▸ **Required work**
The answer must be one number: how many lines in the data below include the string "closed".

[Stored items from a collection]
---

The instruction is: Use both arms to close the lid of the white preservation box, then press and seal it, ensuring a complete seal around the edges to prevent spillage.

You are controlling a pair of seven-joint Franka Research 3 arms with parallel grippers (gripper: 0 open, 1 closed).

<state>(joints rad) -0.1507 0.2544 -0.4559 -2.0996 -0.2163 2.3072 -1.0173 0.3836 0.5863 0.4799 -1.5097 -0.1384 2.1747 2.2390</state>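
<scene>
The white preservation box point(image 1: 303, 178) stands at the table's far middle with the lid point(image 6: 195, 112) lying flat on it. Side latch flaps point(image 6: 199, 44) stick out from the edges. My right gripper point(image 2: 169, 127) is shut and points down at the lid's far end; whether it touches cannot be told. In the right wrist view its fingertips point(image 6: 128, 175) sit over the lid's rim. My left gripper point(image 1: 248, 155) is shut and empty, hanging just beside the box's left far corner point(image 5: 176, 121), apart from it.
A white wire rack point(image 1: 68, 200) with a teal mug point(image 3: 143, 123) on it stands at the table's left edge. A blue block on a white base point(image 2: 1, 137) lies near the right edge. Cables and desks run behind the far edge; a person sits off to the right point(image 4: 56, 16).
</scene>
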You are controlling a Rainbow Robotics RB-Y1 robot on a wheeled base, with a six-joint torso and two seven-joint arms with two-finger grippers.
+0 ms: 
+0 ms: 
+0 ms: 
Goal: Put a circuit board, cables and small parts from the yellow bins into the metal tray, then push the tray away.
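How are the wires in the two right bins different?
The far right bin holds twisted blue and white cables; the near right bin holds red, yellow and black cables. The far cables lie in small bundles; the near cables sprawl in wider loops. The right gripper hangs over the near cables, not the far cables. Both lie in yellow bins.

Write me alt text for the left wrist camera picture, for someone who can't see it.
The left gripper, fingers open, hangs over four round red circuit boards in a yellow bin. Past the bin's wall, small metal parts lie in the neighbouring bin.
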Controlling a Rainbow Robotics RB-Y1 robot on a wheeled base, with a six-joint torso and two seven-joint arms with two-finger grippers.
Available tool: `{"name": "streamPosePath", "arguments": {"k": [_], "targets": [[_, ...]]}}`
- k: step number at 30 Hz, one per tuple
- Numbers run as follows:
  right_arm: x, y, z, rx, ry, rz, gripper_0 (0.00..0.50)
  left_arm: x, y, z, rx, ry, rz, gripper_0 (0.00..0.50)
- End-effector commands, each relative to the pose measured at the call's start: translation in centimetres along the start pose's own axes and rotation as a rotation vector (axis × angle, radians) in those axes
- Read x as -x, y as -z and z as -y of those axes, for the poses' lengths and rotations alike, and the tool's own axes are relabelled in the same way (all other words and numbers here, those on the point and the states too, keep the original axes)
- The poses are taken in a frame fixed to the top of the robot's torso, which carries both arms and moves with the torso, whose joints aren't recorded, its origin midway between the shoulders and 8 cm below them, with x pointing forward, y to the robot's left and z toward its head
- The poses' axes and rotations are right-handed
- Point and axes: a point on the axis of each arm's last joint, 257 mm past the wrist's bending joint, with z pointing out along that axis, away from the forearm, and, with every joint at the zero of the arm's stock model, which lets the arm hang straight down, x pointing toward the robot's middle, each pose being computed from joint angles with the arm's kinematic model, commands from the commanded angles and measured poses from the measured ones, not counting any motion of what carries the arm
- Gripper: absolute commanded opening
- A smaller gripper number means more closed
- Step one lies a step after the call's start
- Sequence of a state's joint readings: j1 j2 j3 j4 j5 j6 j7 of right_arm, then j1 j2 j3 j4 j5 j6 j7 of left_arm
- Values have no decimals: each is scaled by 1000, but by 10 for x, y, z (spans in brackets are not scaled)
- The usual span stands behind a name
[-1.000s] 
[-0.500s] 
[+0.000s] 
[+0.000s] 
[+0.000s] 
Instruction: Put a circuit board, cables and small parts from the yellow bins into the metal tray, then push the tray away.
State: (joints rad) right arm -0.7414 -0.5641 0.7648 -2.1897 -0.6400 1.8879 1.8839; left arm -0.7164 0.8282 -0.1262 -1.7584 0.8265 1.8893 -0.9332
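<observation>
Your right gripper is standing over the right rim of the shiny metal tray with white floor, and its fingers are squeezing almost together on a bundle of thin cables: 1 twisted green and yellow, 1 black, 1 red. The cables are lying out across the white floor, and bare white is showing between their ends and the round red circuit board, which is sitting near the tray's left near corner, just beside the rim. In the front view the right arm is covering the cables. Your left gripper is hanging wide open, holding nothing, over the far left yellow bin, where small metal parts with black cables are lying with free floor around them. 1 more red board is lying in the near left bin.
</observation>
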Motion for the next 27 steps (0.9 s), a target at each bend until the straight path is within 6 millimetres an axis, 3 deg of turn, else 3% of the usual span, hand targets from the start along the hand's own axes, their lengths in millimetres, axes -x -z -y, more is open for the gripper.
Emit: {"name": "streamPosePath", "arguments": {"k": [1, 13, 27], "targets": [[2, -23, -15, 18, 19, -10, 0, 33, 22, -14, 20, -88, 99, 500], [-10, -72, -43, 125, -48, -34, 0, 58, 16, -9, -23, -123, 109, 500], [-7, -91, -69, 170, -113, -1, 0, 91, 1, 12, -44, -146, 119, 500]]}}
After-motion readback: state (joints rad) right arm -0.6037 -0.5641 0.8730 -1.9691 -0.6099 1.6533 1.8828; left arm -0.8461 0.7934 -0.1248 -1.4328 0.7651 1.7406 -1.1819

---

▸ **Result for this task**
2